Problem to work on
Begin the copy at the line containing "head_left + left" in the data below and end it at the line containing "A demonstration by", keeping each line exact and leaving out pictures.

Input
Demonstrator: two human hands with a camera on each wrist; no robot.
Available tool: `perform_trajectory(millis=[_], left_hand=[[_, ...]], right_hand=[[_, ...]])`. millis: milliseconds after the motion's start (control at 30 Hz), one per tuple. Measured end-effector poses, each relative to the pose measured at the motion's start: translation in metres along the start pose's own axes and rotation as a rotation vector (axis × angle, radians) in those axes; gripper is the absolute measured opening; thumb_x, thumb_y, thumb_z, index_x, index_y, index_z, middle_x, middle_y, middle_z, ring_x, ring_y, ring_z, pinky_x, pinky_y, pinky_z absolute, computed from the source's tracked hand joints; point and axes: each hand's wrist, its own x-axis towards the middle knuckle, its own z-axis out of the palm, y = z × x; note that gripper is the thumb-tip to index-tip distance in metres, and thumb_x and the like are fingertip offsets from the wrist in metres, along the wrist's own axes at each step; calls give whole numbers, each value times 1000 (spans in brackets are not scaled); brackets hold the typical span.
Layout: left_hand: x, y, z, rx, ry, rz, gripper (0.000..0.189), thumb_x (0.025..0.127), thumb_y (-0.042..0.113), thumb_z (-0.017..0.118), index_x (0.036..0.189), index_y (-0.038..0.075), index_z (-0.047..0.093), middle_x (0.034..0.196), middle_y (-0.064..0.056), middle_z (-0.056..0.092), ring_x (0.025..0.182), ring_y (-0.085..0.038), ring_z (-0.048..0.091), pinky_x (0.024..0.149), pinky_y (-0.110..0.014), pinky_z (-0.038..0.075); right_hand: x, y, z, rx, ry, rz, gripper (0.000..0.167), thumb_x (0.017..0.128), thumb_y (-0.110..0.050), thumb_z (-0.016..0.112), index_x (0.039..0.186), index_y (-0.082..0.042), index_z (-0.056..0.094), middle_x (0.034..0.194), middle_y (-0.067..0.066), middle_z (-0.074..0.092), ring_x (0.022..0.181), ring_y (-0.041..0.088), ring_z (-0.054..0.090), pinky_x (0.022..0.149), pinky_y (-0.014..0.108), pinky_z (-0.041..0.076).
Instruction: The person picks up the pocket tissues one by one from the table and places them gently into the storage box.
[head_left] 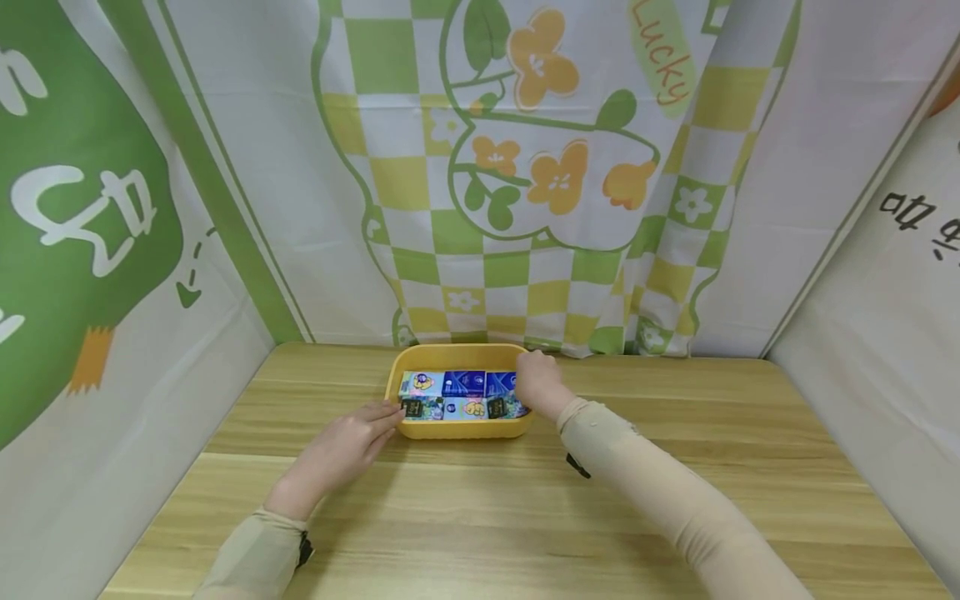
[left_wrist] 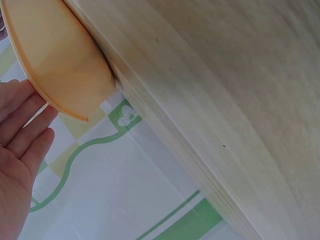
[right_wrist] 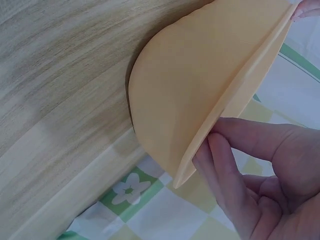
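Note:
A yellow plastic basket (head_left: 465,429) stands on the table near the back wall. Inside it lie several small printed packs, like pocket tissues, in two rows: dark blue packs (head_left: 463,383), light blue ones with a cartoon bear (head_left: 422,382), and dark floral ones (head_left: 422,408). My left hand (head_left: 358,437) touches the basket's left rim, its fingers nearly straight in the left wrist view. Over the right end, my right hand (head_left: 542,383) reaches in with bent fingers. Thumb and fingertips (right_wrist: 224,124) go behind the rim; I cannot tell what they hold.
The wooden table (head_left: 480,517) spreads in front of the basket. Close behind it hangs a checked green and yellow cloth (head_left: 525,250) with flowers. Printed white cloth walls (head_left: 75,333) enclose the table at both sides.

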Motion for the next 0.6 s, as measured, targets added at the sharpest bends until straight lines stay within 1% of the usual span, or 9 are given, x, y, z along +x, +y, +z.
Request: perform_trajectory(millis=[100, 233, 467, 600], left_hand=[[0, 0, -1, -1, 3, 2, 31, 86, 8, 67, 116, 2, 66, 119, -16, 65, 111, -30, 63, 94, -43, 54], [0, 0, -1, -5, -3, 0, 31, 87, 8, 67, 117, 2, 66, 120, -16, 65, 111, -31, 62, 95, -43, 54], [0, 0, -1, -11, -5, -4, 31, 87, 8, 67, 117, 1, 66, 119, -17, 65, 111, -31, 62, 94, -43, 54], [0, 1, 0, -13, -8, -6, 31, 87, 8, 66, 117, 0, 65, 120, -17, 65, 111, -31, 62, 94, -43, 54]], right_hand=[[1, -4, 0, -10, -17, 37, 4, 85, -9, 64, 82, -7, 66, 84, 12, 67, 74, 28, 65, 54, 37, 58], [2, -7, 0, -31, -41, 77, 6, 84, -14, 67, 85, -9, 67, 88, 11, 68, 76, 27, 66, 58, 39, 59], [4, -7, -1, -39, -53, 90, 16, 82, -20, 71, 93, -9, 69, 94, 11, 69, 83, 28, 67, 64, 40, 60], [4, -4, -1, -52, -60, 93, 15, 84, -17, 68, 95, -9, 69, 95, 11, 69, 84, 27, 67, 64, 39, 60]])
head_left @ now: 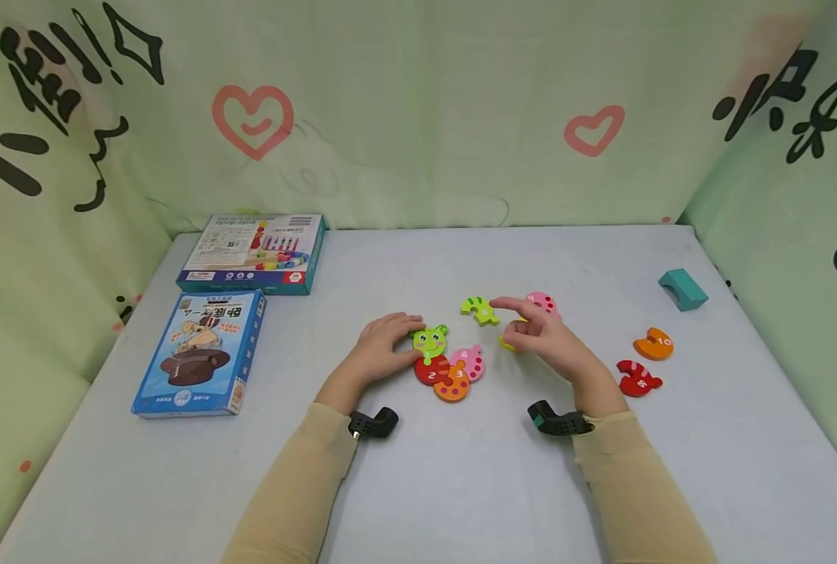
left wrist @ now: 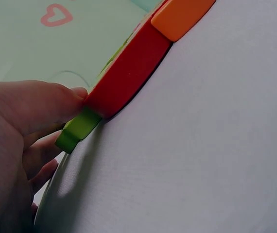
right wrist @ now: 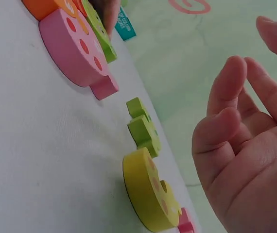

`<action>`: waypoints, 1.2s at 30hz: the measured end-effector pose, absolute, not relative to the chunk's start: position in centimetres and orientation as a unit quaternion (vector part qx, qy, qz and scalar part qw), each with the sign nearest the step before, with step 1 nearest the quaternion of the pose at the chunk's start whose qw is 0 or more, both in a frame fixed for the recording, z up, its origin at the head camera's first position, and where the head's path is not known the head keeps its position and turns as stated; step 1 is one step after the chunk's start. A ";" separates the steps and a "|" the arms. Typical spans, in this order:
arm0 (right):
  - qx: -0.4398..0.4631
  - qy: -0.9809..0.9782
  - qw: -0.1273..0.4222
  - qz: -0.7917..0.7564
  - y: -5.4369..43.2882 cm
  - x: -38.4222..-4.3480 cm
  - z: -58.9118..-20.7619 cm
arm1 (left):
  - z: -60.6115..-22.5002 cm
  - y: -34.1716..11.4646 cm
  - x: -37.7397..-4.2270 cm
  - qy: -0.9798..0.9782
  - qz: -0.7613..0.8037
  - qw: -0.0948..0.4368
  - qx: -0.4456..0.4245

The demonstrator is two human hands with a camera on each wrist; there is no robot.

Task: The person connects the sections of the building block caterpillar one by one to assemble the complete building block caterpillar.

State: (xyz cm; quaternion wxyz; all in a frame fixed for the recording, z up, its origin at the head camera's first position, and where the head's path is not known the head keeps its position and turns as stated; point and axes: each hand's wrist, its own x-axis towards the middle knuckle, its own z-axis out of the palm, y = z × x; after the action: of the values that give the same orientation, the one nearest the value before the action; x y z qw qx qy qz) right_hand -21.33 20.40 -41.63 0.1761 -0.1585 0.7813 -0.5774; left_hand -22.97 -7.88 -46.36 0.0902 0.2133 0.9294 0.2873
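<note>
My left hand (head_left: 385, 346) pinches the green caterpillar-head puzzle piece (head_left: 429, 341), its thumb close to the red piece (head_left: 429, 373) marked 2. Joined on after the red one are an orange piece (head_left: 451, 385) marked 3 and a pink piece (head_left: 469, 363) marked 4. Over loose pieces hovers my right hand (head_left: 541, 333), index finger extended, the others bent, holding nothing. Nearby lie a striped green piece (head_left: 480, 311), a pink dotted piece (head_left: 542, 301) and a yellow piece (right wrist: 146, 194); the hand mostly hides the yellow one in the head view.
To the right lie an orange piece (head_left: 654, 345) marked 10, a red striped piece (head_left: 638, 379) and a teal arch block (head_left: 683, 289). On the left are a blue box (head_left: 196, 352) and another game box (head_left: 249, 251). Printed cloth walls surround the white table (head_left: 447, 486).
</note>
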 end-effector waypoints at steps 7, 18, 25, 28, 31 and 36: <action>-0.144 0.832 0.188 -0.501 19.2 -22.7 -41.7 | -46.6 -7.9 -23.0 0.929 0.287 0.080 0.219; -0.109 0.854 0.218 -0.460 18.8 -25.8 -42.0 | -46.6 -7.9 -23.1 0.929 0.288 0.075 0.220; -0.107 0.875 0.220 -0.417 19.1 -26.9 -43.0 | -46.6 -7.9 -23.1 0.930 0.285 0.076 0.222; -0.111 0.886 0.220 -0.392 19.1 -27.2 -43.0 | -46.6 -7.9 -23.2 0.930 0.284 0.074 0.222; -0.118 0.894 0.224 -0.370 19.1 -27.5 -43.0 | -46.6 -7.9 -23.2 0.930 0.283 0.073 0.221; -0.128 0.901 0.230 -0.346 19.1 -27.7 -43.1 | -46.7 -7.9 -23.2 0.931 0.280 0.074 0.221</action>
State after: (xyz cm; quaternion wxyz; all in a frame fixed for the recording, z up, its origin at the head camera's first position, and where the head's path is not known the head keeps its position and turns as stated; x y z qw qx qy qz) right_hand -27.74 19.12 -43.13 0.2297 -0.1276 0.9006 -0.3462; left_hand -23.17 -7.88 -46.68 0.0737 0.2206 0.9314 0.2800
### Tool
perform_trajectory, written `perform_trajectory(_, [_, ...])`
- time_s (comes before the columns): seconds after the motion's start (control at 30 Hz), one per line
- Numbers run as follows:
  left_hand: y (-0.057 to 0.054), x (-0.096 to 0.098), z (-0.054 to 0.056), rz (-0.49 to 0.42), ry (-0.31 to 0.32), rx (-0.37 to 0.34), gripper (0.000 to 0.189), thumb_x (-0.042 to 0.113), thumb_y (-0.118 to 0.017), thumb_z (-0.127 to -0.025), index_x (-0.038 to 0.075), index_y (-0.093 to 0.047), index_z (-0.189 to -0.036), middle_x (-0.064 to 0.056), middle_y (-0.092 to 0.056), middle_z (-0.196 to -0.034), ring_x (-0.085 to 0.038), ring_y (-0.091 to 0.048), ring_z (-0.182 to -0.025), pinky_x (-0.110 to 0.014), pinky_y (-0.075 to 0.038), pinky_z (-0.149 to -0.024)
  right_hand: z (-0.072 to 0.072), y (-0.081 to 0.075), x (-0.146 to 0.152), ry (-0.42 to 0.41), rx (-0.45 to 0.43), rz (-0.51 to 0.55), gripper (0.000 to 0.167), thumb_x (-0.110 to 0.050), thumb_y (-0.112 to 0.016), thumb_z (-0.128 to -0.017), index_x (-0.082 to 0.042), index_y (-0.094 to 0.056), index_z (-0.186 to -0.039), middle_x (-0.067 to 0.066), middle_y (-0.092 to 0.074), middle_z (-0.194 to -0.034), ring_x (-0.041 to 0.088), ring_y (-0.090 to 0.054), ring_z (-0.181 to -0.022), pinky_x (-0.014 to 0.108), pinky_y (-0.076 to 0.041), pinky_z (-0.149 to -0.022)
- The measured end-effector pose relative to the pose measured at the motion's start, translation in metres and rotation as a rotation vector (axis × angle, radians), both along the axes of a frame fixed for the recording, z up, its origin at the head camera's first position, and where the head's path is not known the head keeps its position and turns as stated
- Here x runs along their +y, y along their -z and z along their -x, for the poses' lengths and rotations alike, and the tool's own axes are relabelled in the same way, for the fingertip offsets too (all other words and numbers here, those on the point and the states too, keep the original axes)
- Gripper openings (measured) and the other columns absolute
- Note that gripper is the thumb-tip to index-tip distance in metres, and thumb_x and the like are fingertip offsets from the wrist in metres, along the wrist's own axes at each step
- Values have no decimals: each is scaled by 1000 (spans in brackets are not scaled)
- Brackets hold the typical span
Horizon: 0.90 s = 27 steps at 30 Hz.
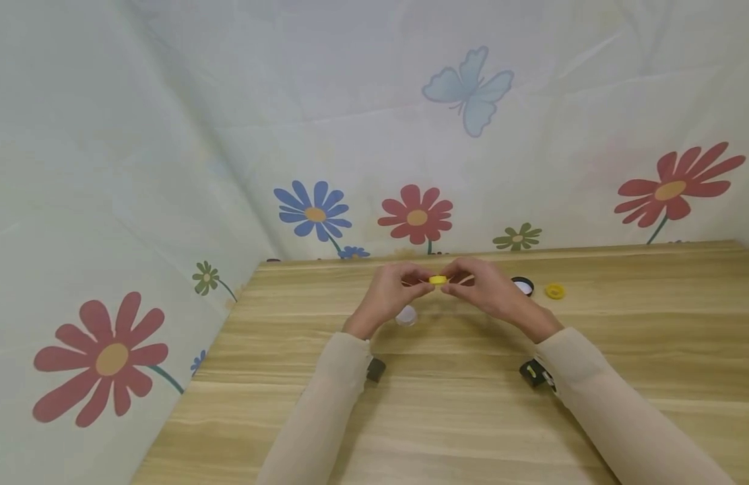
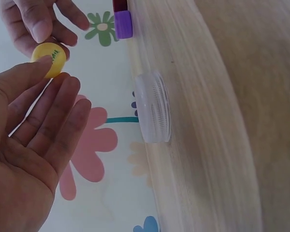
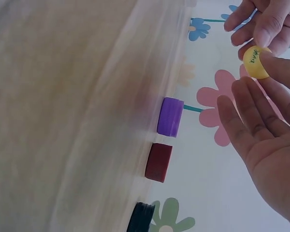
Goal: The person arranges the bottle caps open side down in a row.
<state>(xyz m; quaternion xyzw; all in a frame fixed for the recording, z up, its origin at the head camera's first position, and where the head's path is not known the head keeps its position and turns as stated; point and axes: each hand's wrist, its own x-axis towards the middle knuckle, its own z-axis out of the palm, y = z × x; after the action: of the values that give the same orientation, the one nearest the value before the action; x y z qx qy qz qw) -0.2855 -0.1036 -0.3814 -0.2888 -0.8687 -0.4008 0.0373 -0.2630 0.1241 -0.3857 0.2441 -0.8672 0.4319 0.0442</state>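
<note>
Probably light and stiff, the small, round, yellow plastic cap (image 1: 438, 279) is above the desk (image 1: 447, 424), toward its far edge, pinched by the fingers of both the left hand (image 1: 389, 291) and right hand (image 1: 486, 288); its smooth printed face could slip, so the rim seems surer.

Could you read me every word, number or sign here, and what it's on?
No text is readable.
Held yellow cap: green marks like lettering, too blurred.
Other yellow cap: too small to tell.
Right wrist device: a yellowish mark, too small.
Purple cap, red cap, clear lid: no writing shows.
</note>
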Motion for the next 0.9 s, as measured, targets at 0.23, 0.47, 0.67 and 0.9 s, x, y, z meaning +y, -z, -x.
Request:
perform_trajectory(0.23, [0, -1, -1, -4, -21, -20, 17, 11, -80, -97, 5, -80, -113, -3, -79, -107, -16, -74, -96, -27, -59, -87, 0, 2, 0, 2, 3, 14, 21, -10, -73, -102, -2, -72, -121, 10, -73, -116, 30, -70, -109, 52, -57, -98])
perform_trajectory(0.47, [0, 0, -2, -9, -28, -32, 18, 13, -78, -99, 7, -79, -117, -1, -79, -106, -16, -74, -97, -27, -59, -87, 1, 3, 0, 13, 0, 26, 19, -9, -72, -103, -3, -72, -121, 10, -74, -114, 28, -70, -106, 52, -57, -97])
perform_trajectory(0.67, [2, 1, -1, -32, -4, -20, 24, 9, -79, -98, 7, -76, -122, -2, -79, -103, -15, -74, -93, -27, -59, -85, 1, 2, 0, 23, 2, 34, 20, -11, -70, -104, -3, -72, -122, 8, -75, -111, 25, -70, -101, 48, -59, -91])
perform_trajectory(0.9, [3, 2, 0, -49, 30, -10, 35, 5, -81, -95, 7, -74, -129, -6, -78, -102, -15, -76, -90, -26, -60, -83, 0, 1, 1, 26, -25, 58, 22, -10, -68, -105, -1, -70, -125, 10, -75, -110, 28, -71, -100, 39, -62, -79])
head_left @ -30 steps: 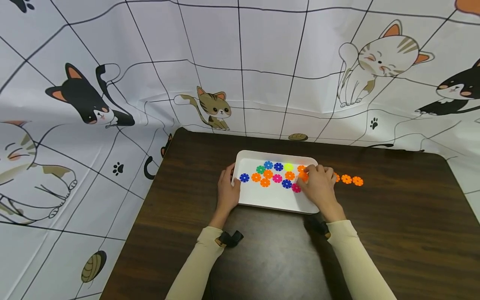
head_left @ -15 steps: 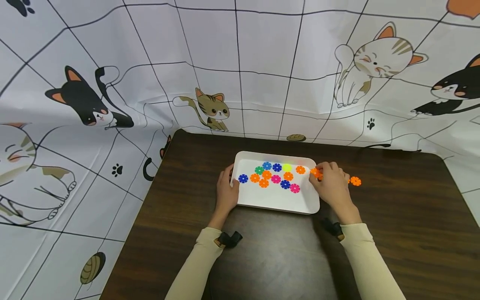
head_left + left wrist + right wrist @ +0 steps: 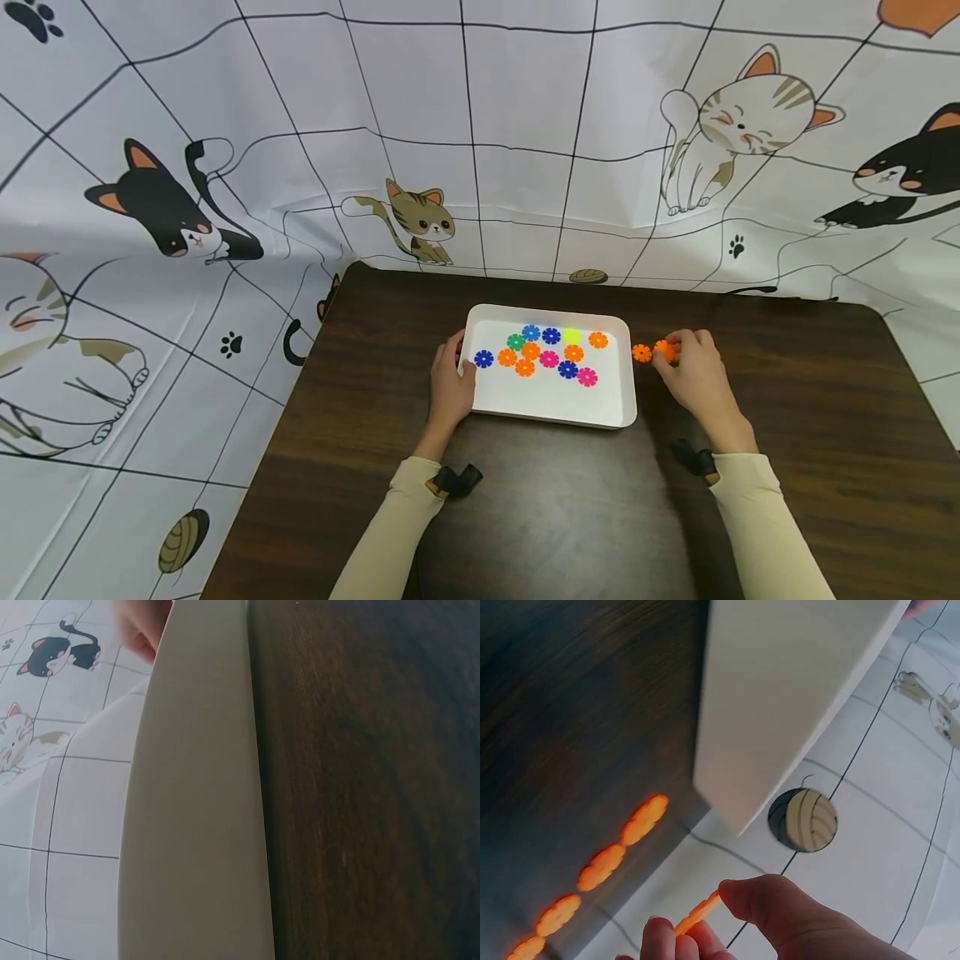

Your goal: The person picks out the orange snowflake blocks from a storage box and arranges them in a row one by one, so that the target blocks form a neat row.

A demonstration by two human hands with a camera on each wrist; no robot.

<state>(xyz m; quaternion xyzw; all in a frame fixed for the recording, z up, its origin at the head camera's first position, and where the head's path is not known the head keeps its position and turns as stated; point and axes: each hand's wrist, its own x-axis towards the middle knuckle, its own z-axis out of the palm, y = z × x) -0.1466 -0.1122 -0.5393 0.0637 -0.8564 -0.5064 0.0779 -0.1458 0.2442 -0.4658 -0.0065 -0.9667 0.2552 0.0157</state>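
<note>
My left hand (image 3: 453,385) grips the left edge of a white rectangular tray (image 3: 555,403), thumb at the rim and fingers along the outer side. Several notched, flower-shaped plastic discs in blue, green, yellow, pink and orange (image 3: 597,340) lie spread in the tray. Right of the tray, my right hand (image 3: 697,375) pinches an orange notched disc (image 3: 698,912) between thumb and fingers. In the right wrist view, a row of orange discs (image 3: 601,868) lies on the table beside the tray, below the pinched one. From the head, the right hand hides most of that row.
The dark wooden table (image 3: 555,492) extends around the tray. Behind it and to the left hangs a white cloth (image 3: 525,192) printed with cats and grid lines. Each wrist wears a black camera mount, the left mount (image 3: 459,481) close to the table.
My right hand has moved right, out of the tray and over the row of orange discs, carrying an orange disc. The left hand stays on the tray's edge.
</note>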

Answer to this exercise
head_left + left wrist + right wrist @ +0 steps: 

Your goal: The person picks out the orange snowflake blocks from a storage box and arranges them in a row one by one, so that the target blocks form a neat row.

A demonstration by two human hands with a camera on each wrist; no robot.

The exercise requires nothing further.